● **WHAT TO DO**:
Find every line containing the string "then" in the data below, and report how many there are, with no other words.

● **Extracted data entries**:
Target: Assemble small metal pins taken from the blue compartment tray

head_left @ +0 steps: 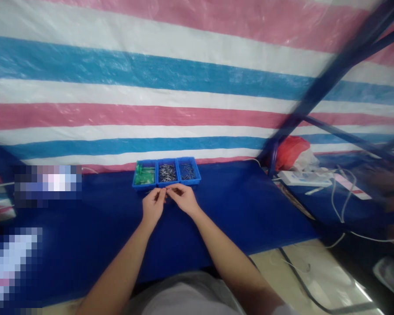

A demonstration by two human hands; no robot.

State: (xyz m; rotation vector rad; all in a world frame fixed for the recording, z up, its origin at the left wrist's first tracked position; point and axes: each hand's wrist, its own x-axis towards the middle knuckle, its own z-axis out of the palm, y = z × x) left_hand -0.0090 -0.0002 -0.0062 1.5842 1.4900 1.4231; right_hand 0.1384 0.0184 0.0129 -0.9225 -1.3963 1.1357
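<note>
My left hand (153,204) and my right hand (183,197) meet just in front of three blue bins, fingertips pinched together. Something thin and small sits between them; a fine dark tip pokes out left of my left fingers, but its kind is too small to make out. Green pieces, some in clear wrapping, fill the left bin (134,180). Many short metal pins or screws (167,172) lie in the middle bin (157,175). Fewer thin metal pieces (187,171) are in the right bin (198,175).
Under the bins spreads a dark blue table surface (243,205). Behind it hangs a striped plastic sheet (184,96). A dark metal frame post (315,96) slants at right, near a red bag (290,151), a white power strip (304,178) and loose cables. A person's blurred arm shows at far right.
</note>
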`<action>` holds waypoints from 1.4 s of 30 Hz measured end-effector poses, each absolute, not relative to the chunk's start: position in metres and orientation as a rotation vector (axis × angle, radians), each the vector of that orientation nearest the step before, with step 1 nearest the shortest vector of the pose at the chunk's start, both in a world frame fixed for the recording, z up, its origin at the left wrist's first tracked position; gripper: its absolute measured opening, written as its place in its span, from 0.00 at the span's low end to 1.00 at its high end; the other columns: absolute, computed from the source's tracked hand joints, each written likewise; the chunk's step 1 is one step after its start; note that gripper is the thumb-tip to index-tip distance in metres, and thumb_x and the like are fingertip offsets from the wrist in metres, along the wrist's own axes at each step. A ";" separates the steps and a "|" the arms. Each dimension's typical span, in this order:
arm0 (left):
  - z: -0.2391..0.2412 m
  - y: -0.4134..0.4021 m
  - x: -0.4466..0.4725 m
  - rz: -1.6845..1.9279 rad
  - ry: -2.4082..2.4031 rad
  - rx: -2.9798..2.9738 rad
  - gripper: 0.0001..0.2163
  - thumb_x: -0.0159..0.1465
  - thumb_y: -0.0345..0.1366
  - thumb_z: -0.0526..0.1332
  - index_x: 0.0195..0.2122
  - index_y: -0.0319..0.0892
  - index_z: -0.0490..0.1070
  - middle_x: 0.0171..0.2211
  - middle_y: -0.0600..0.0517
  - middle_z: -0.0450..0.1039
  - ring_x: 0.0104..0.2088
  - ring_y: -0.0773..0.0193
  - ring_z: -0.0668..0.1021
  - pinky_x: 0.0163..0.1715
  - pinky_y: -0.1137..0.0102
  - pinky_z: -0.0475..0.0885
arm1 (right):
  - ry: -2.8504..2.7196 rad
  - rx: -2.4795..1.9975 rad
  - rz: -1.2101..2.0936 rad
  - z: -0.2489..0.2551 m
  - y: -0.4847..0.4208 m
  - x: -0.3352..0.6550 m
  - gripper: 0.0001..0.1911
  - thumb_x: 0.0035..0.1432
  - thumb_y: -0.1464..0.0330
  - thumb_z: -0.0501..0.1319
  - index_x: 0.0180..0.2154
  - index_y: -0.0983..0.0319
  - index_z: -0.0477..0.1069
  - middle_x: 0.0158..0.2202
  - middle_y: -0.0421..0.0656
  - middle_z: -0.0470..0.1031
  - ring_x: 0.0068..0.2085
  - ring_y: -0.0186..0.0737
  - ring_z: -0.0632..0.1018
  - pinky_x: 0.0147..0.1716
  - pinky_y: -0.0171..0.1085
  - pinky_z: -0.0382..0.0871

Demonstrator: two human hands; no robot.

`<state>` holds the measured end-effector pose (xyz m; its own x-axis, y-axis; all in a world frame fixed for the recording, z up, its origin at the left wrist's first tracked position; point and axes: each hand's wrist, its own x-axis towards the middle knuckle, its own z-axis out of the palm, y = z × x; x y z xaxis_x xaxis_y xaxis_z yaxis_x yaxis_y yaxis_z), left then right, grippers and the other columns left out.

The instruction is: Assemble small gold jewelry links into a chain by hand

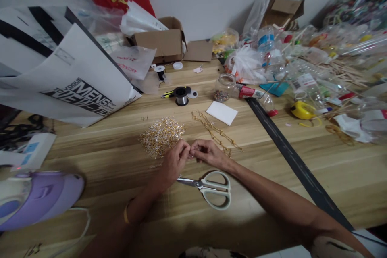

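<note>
Close together over the middle of the table, my left hand [177, 158] and my right hand [208, 153] both pinch at one spot. Whatever lies between the fingertips is too small to make out. Just beyond my left hand spreads a pile of small gold and clear pieces [161, 135]. Gold beaded chains [216, 129] lie beyond my right hand, partly hidden by it. Below the hands rest scissors with pale green handles [204, 185], their blades pointing left toward my left wrist.
A wire spool [181, 96], a white card [222, 113] and a bead jar [225, 87] stand farther back. Plastic bottles and sticks crowd the right, near a yellow tape measure [303, 110]. At left are a white bag [69, 76] and a purple appliance [51, 193].
</note>
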<state>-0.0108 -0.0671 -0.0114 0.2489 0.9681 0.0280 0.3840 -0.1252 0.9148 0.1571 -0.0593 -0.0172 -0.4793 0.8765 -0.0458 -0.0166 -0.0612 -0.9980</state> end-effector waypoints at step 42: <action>-0.009 -0.058 -0.015 0.792 1.132 1.213 0.10 0.50 0.40 0.67 0.24 0.38 0.73 0.19 0.52 0.74 0.22 0.67 0.75 0.25 0.72 0.73 | -1.726 -0.945 1.195 -0.020 -0.055 0.163 0.09 0.58 0.65 0.60 0.35 0.64 0.72 0.30 0.41 0.68 0.30 0.34 0.69 0.28 0.32 0.63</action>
<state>-0.0148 -0.0578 -0.0090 0.2864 0.9290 -0.2345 0.0982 0.2151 0.9717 0.1634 -0.0554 -0.0197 -0.3868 0.8997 0.2022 0.1272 0.2692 -0.9546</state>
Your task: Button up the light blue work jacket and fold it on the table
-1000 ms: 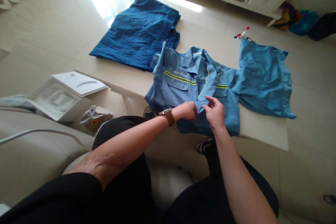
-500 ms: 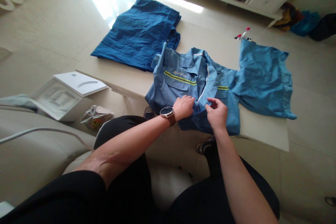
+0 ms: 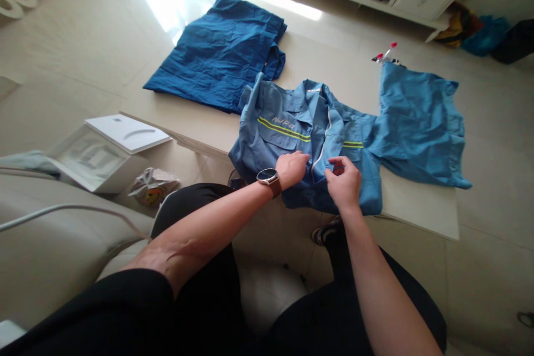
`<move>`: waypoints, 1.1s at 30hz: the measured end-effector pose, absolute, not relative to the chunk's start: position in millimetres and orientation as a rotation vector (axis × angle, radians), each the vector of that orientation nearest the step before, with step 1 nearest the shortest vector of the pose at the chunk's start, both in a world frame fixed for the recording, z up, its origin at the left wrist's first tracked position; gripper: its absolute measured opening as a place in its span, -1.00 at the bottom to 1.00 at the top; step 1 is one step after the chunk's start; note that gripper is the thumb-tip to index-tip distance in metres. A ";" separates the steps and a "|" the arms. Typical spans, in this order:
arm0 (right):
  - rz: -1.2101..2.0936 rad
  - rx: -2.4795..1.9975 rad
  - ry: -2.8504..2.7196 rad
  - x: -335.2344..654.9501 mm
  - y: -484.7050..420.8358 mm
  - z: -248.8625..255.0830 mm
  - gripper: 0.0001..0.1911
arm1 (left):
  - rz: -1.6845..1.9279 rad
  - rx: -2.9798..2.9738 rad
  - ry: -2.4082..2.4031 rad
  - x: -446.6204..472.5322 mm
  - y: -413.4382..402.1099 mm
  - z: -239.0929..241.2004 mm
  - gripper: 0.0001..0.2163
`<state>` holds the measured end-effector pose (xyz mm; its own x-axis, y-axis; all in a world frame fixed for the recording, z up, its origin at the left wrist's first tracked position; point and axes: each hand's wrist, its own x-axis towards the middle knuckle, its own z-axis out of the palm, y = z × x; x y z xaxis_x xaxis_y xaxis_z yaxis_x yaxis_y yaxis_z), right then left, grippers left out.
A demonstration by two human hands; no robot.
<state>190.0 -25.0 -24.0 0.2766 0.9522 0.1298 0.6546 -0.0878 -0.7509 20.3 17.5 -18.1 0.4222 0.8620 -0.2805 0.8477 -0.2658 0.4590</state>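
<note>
A light blue work jacket point(image 3: 277, 148) with yellow stripes and a white zipper lies front up, its front open and its collar pointing away from me. My left hand point(image 3: 293, 168), with a watch point(image 3: 267, 177) on the wrist, is closed on the front edge left of the opening. On the other side, my right hand point(image 3: 344, 182) pinches the zipper-side front panel near the hem between thumb and fingers. The fingertips are partly hidden by cloth. One sleeve point(image 3: 419, 122) spreads out to the right.
A folded darker blue garment point(image 3: 225, 50) lies beyond the jacket on the pale table point(image 3: 429, 211). Red-capped pens point(image 3: 389, 53) stick out behind the sleeve. An open white box point(image 3: 100, 156) and a plastic-wrapped bundle point(image 3: 153, 186) are at the left. A white cabinet point(image 3: 421, 0) stands at the back.
The jacket's front panels have shifted slightly, with the chest stripes a little lower and further left. The zipper edge lies flatter between my hands, which have barely moved.
</note>
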 end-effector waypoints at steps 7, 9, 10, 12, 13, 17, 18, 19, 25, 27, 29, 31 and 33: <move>0.577 -1.803 -1.480 189.0 -25.5 -23.6 -0.77 | 0.100 2.088 1.438 27.4 15.0 -21.6 -0.70; 0.577 -1.799 -1.484 189.1 -25.6 -24.4 -0.79 | 0.119 2.085 1.440 28.5 15.3 -24.8 -0.70; 0.575 -1.797 -1.488 189.1 -25.6 -24.7 -0.79 | 0.127 2.080 1.442 28.8 15.7 -26.4 -0.70; 0.577 -1.793 -1.497 188.9 -25.6 -24.9 -0.80 | 0.147 2.062 1.445 29.0 16.8 -29.6 -0.72; 0.579 -1.791 -1.499 188.8 -25.4 -24.8 -0.80 | 0.160 2.050 1.447 28.9 17.4 -31.0 -0.73; 0.583 -1.784 -1.498 188.2 -24.3 -22.8 -0.80 | 0.210 2.008 1.463 27.0 20.1 -33.0 -0.78; 0.578 -1.787 -1.497 188.2 -24.0 -22.0 -0.80 | 0.218 1.999 1.465 26.2 21.0 -32.4 -0.79; 0.572 -1.791 -1.496 188.2 -23.7 -21.2 -0.79 | 0.224 1.990 1.464 25.2 21.9 -31.3 -0.79; 0.559 -1.805 -1.479 186.8 -23.3 -17.1 -0.77 | 0.297 2.035 1.440 20.9 24.8 -17.2 -0.80; 0.578 -1.804 -1.468 185.3 -23.2 -17.5 -0.76 | 0.311 2.071 1.422 20.5 24.1 -12.1 -0.78; 0.598 -1.801 -1.450 183.2 -22.9 -18.7 -0.75 | 0.306 2.106 1.399 20.2 23.0 -7.8 -0.78; 0.613 -1.788 -1.436 181.0 -22.3 -20.0 -0.73 | 0.291 2.151 1.370 19.5 21.7 -3.9 -0.78; 0.632 -1.759 -1.421 179.3 -21.7 -20.7 -0.72 | 0.278 2.197 1.342 18.4 20.4 0.3 -0.78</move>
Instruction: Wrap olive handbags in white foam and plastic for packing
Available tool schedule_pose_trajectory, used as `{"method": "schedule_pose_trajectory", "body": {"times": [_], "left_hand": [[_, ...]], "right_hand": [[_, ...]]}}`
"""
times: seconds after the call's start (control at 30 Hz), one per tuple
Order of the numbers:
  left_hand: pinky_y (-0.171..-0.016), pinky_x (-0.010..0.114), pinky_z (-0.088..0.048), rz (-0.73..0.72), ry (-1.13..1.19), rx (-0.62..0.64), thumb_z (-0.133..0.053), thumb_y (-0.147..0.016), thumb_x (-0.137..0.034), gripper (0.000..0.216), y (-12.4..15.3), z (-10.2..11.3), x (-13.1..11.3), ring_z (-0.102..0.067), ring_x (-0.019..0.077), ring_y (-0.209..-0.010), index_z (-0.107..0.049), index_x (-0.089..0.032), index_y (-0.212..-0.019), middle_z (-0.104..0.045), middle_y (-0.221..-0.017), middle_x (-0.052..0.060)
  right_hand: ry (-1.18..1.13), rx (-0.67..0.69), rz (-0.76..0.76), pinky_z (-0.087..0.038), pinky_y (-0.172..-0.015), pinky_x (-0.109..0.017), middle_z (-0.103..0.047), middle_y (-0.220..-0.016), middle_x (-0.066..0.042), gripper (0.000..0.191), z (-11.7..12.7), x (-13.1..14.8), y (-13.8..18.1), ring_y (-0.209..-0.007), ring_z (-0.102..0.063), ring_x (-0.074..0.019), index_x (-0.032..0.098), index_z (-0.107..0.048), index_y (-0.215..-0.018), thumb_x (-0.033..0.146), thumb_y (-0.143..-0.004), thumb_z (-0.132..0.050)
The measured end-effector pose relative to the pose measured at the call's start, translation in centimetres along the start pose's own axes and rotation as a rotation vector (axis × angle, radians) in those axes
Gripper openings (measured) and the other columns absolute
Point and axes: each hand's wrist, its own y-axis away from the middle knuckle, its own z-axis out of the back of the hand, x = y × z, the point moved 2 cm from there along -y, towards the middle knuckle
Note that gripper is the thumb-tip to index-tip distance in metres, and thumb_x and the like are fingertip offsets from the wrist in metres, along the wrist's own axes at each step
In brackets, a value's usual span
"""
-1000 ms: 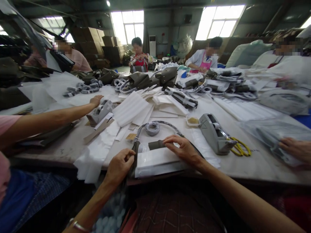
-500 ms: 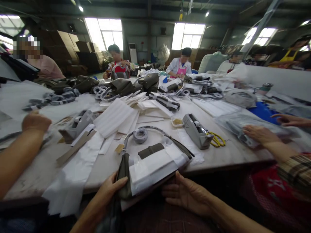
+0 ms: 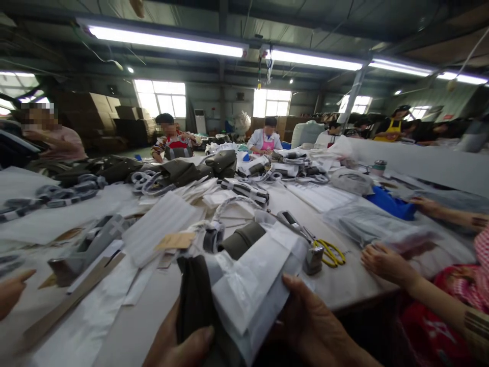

● **REPLY TO THE TASK**:
2